The communist state said that “indigenous efforts and technology” helped the nation join the family of nuclear states, capable of defending their sovereignty and deterring “hostile” forces from possible invasions.
“The H-bomb test conducted by the DPRK was a measure for self-defence to thoroughly protect the sovereignty of the country and vital rights of the nation from the daily-growing nuclear threat and blackmail by the hostile forces and reliably guarantee peace on the Korean Peninsula and security of the region,” a statement published by the state KCNA news agency said.
The statement claims that developing a nuclear weapon was necessary to protect against US interference in North Korean affairs. History has shown that the international relations are governed by the “jungle law”, which allows the US and its partners to make “weak countries their scapegoats through their high-handed military actions.”
Pyongyang called nuclear deterrence the “strongest treasured sword” in protecting peace and security. Referencing the US-led NATO interventions in Iraq in 2003 and in Libya in 2011, the North argued that the possession of nuclear weapons by those countries at the time could have averted their demise.
“The Saddam Hussein regime in Iraq and the Gaddafi regime in Libya could not escape the fate of destruction after being deprived of their foundations for nuclear development and giving up nuclear programs of their own accord, yielding to the pressure of the US and the West keen on their regime changes,” the statement postulated, adding that a “bitter lesson” should be drawn from those events.
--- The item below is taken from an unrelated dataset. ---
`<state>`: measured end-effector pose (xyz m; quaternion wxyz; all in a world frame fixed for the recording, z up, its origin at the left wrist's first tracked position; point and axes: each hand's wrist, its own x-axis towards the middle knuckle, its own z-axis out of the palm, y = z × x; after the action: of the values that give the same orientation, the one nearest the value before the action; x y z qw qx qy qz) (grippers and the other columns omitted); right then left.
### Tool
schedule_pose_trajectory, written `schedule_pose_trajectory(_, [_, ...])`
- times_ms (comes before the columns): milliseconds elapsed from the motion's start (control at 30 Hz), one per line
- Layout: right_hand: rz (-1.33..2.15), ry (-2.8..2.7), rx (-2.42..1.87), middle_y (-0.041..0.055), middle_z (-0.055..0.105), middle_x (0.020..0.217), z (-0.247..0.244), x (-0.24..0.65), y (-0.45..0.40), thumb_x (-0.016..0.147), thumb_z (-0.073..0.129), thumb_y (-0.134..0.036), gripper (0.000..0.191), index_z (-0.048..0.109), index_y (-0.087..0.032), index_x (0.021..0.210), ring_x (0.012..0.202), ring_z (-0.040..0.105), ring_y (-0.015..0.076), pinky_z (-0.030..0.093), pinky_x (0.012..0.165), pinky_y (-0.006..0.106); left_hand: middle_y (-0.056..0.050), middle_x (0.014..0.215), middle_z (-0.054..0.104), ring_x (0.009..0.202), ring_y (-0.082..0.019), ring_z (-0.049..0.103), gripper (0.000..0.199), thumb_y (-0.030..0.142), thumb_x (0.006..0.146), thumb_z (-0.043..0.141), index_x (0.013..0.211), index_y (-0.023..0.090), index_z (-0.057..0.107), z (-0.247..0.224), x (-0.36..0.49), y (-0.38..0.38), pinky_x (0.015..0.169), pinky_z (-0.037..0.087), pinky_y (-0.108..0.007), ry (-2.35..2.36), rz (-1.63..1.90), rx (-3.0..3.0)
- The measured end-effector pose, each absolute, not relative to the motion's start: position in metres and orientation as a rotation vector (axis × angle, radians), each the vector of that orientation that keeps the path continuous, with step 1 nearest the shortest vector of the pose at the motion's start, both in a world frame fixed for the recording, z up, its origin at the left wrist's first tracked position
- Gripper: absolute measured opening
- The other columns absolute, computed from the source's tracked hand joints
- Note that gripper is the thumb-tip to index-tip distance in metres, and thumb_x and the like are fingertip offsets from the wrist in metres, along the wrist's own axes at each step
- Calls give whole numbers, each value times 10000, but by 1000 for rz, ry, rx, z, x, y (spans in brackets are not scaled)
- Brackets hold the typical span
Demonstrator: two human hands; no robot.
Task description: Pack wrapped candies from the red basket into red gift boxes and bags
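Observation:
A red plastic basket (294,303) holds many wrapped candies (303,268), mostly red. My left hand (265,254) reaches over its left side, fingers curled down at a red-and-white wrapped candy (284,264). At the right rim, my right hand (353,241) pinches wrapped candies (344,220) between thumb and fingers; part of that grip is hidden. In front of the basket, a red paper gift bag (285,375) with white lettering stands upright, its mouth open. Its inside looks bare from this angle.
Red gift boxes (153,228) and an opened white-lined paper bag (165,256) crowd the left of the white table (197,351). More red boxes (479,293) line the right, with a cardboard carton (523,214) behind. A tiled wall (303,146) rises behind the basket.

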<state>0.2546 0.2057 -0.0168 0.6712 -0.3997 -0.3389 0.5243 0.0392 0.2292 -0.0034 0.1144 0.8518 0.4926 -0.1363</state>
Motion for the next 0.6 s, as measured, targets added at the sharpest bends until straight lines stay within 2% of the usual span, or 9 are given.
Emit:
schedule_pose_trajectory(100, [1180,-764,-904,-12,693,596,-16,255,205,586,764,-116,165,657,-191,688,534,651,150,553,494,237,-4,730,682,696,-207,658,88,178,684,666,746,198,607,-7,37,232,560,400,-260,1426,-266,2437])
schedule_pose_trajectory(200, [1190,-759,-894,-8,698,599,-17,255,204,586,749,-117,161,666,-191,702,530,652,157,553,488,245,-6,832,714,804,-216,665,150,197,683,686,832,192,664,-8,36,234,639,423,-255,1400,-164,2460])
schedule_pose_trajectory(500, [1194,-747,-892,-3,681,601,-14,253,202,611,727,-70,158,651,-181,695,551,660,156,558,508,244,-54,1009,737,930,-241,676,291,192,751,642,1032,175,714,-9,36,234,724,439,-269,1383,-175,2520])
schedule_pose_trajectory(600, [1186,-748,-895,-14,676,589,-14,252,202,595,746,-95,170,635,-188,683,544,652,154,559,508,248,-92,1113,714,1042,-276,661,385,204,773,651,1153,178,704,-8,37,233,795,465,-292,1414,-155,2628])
Responding to widespread international condemnation of Wednesday nuclear test, Pyongyang said that it would be “foolish” to demand that the DPRK scrap its nuclear program or halt its further development.
The North has agreed to consider scrapping the nuclear program only if the “US rolls back its outrageous hostile policy toward the DPRK and imperialist aggression forces give up their infringement upon sovereignty by use of force in the international arena.”
The UN Security Council earlier this week unanimously condemned North Korea’s most recent nuclear test which was carried out Wednesday. While Pyongyang claimed to have tested a new thermonuclear bomb, experts agreed that the device tested was an atomic bomb similar to those present in three previous tests.